(Records excerpted from a collection)
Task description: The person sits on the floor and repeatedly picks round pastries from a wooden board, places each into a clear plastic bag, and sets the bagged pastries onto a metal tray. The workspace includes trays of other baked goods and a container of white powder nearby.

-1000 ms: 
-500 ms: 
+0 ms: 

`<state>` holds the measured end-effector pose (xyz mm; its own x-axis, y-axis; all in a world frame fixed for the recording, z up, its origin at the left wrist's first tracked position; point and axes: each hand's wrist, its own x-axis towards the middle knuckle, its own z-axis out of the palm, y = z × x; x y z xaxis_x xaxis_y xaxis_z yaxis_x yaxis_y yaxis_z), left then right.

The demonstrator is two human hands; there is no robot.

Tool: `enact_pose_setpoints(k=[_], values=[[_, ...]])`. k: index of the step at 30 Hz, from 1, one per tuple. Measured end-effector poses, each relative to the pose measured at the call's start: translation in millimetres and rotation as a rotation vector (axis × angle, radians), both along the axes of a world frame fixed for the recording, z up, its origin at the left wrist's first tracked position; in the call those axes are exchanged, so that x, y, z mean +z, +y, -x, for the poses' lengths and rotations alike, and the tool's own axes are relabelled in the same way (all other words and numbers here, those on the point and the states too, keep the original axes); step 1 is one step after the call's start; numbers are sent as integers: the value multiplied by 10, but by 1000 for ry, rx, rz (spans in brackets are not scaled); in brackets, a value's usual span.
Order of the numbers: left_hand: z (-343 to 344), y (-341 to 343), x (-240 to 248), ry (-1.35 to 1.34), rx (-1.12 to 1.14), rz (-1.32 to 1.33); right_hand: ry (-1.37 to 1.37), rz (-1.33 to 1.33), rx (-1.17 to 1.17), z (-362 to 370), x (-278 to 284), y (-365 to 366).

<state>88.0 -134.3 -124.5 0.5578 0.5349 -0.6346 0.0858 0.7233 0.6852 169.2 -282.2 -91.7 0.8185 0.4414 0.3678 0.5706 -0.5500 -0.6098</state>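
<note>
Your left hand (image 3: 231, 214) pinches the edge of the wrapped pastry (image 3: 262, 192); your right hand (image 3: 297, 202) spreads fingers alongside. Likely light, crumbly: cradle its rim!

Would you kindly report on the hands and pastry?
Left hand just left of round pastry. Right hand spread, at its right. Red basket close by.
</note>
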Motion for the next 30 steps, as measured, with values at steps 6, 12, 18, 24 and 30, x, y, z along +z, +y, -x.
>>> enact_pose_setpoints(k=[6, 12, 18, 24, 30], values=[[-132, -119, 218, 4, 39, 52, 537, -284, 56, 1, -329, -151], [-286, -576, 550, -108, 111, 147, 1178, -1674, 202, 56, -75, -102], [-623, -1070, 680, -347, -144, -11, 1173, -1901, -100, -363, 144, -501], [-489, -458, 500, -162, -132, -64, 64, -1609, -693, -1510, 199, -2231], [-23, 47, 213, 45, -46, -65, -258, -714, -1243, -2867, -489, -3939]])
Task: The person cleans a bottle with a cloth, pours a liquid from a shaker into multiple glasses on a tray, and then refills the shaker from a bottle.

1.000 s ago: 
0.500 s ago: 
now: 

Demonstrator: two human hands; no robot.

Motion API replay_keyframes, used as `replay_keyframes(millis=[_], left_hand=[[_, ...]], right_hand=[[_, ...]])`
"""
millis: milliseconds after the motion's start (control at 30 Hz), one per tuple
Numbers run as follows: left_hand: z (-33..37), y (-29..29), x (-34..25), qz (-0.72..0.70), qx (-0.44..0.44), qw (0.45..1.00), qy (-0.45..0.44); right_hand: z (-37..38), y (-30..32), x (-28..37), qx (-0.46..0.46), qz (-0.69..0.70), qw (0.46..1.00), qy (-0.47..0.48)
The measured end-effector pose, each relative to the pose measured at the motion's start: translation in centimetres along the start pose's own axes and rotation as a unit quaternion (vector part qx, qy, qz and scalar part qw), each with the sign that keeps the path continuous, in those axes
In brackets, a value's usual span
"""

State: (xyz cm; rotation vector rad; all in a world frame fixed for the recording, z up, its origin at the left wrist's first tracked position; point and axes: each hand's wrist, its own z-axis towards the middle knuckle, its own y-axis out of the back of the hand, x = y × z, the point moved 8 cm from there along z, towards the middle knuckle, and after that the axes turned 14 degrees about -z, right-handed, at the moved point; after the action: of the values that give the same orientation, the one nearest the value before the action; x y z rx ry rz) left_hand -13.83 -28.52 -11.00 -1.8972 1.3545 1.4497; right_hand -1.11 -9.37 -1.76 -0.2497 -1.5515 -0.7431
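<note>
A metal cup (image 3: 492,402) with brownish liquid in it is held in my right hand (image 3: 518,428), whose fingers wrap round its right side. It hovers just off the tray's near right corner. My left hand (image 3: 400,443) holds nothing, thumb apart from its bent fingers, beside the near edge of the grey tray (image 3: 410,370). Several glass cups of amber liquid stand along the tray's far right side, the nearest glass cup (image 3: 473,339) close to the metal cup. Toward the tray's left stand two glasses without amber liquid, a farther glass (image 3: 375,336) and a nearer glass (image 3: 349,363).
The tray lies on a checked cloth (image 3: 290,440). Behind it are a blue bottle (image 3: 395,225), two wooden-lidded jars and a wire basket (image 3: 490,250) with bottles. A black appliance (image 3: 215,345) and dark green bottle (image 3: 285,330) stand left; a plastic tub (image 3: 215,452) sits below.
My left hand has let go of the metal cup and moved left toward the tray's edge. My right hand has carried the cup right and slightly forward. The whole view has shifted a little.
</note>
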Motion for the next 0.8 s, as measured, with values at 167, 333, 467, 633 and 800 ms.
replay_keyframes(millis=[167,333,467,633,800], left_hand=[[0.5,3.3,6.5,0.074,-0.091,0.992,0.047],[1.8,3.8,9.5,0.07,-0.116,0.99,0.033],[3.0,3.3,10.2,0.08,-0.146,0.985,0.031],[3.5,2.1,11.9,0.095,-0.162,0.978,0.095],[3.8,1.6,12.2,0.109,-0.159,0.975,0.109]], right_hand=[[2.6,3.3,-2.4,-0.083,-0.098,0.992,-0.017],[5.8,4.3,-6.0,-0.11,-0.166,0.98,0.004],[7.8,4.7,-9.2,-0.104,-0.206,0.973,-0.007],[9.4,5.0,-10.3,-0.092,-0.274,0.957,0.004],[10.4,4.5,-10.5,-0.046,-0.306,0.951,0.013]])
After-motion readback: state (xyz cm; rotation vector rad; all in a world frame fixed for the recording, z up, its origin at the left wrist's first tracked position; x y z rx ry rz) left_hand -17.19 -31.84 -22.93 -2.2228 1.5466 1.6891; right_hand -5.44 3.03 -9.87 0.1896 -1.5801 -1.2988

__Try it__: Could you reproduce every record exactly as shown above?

__Expected output__:
Task description: The person sits on the floor and repeatedly picks round pastries from a wooden board, places each into a clear plastic bag, and sets the bagged pastries onto a metal tray. The workspace includes trays of other baked goods and a container of white powder nearby.

-1000 ms: 
-500 ms: 
+0 ms: 

`<state>` holds the measured end-effector pose (xyz mm; its own x-axis, y-axis; all in a world frame fixed for the recording, z up, its origin at the left wrist's first tracked position; point and axes: each hand's wrist, its own x-axis towards the middle knuckle, its own z-axis out of the palm, y = z × x; x y z xaxis_x xaxis_y xaxis_z yaxis_x yaxis_y yaxis_z), left then right.

The demonstrator is two human hands; there is no robot.

Tool: `enact_pose_setpoints(k=[_], values=[[_, ...]])`. k: index of the step at 30 Hz, from 1, one per tuple. Measured end-effector poses, each relative to the pose measured at the call's start: translation in millimetres and rotation as a rotation vector (axis × angle, radians), both along the axes of a world frame fixed for the recording, z up, its origin at the left wrist's first tracked position; in the call those axes are exchanged, so that x, y, z mean +z, +y, -x, for the poses' lengths and rotations alike, and the tool's own axes are relabelled in the same way (all other words and numbers here, those on the point and the states too, keep the original axes); step 1 is one step after the call's start; numbers are sent as integers: the value multiplied by 10, but by 1000 for ry, rx, rz (spans in brackets are not scaled); in brackets, a value's usual span.
Order of the numbers: left_hand: z (-343 to 344), y (-341 to 343), x (-240 to 248), ry (-1.35 to 1.34), rx (-1.12 to 1.14), rz (-1.32 to 1.33); right_hand: ry (-1.37 to 1.37), rz (-1.33 to 1.33), rx (-1.17 to 1.17), z (-362 to 370), x (-278 to 284), y (-365 to 366).

<state>88.0 -134.3 -124.5 0.5578 0.5349 -0.6346 0.0858 0.7233 0.6852 169.2 -282.2 -91.7 0.8185 0.4414 0.3678 0.5706 -0.5500 -0.6098</state>
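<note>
Your left hand (image 3: 231, 214) pinches the edge of the wrapped pastry (image 3: 262, 192); your right hand (image 3: 297, 202) spreads fingers alongside. Likely light, crumbly: cradle its rim!

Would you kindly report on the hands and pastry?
Left hand just left of round pastry. Right hand spread, at its right. Red basket close by.
</note>
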Motion for the next 30 steps, as measured, with values at steps 6, 12, 18, 24 and 30, x, y, z along +z, +y, -x.
>>> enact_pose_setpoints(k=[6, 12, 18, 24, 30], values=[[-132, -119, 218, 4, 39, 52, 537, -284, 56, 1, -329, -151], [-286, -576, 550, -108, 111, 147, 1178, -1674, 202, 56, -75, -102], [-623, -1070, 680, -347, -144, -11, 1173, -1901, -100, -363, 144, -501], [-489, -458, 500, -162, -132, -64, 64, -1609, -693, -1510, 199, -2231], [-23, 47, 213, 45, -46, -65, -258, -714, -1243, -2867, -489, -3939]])
Task: The person cleans a bottle with a cloth, pours a liquid from a shaker into multiple glasses on a tray, and then refills the shaker from a bottle.

1.000 s ago: 
0.500 s ago: 
now: 

Demonstrator: two human hands; no robot.

Motion API replay_keyframes, used as `replay_keyframes(millis=[_], left_hand=[[_, ...]], right_hand=[[_, ...]])`
"""
millis: milliseconds after the motion's start (control at 30 Hz), one per tuple
Numbers run as follows: left_hand: z (-33..37), y (-29..29), x (-34..25), qz (-0.72..0.70), qx (-0.44..0.44), qw (0.45..1.00), qy (-0.45..0.44); right_hand: z (-37..38), y (-30..32), x (-28..37), qx (-0.46..0.46), qz (-0.69..0.70), qw (0.46..1.00), qy (-0.47..0.48)
The measured end-effector pose, each relative to the pose measured at the motion's start: translation in centimetres along the start pose's own axes and rotation as a unit quaternion (vector part qx, qy, qz and scalar part qw), each with the sign that keeps the path continuous, in those axes
In brackets, a value's usual span
"""

State: (xyz cm; rotation vector rad; all in a world frame fixed for the recording, z up, its origin at the left wrist's first tracked position; point and axes: each hand's wrist, its own z-axis towards the middle knuckle, its own y-axis out of the back of the hand, x = y × z, the point moved 8 cm from there along z, towards the middle knuckle, and after that the axes turned 14 degrees about -z, right-handed, at the moved point; after the action: of the values that give the same orientation, the one nearest the value before the action; x y z rx ry rz) left_hand -13.83 -28.52 -11.00 -1.8972 1.3545 1.4497; right_hand -1.11 -9.37 -1.76 -0.2497 -1.5515 -0.7431
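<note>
A metal cup (image 3: 492,402) with brownish liquid in it is held in my right hand (image 3: 518,428), whose fingers wrap round its right side. It hovers just off the tray's near right corner. My left hand (image 3: 400,443) holds nothing, thumb apart from its bent fingers, beside the near edge of the grey tray (image 3: 410,370). Several glass cups of amber liquid stand along the tray's far right side, the nearest glass cup (image 3: 473,339) close to the metal cup. Toward the tray's left stand two glasses without amber liquid, a farther glass (image 3: 375,336) and a nearer glass (image 3: 349,363).
The tray lies on a checked cloth (image 3: 290,440). Behind it are a blue bottle (image 3: 395,225), two wooden-lidded jars and a wire basket (image 3: 490,250) with bottles. A black appliance (image 3: 215,345) and dark green bottle (image 3: 285,330) stand left; a plastic tub (image 3: 215,452) sits below.
My left hand has let go of the metal cup and moved left toward the tray's edge. My right hand has carried the cup right and slightly forward. The whole view has shifted a little.
</note>
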Motion for the next 0.8 s, as measured, with values at 167, 333, 467, 633 and 800 ms.
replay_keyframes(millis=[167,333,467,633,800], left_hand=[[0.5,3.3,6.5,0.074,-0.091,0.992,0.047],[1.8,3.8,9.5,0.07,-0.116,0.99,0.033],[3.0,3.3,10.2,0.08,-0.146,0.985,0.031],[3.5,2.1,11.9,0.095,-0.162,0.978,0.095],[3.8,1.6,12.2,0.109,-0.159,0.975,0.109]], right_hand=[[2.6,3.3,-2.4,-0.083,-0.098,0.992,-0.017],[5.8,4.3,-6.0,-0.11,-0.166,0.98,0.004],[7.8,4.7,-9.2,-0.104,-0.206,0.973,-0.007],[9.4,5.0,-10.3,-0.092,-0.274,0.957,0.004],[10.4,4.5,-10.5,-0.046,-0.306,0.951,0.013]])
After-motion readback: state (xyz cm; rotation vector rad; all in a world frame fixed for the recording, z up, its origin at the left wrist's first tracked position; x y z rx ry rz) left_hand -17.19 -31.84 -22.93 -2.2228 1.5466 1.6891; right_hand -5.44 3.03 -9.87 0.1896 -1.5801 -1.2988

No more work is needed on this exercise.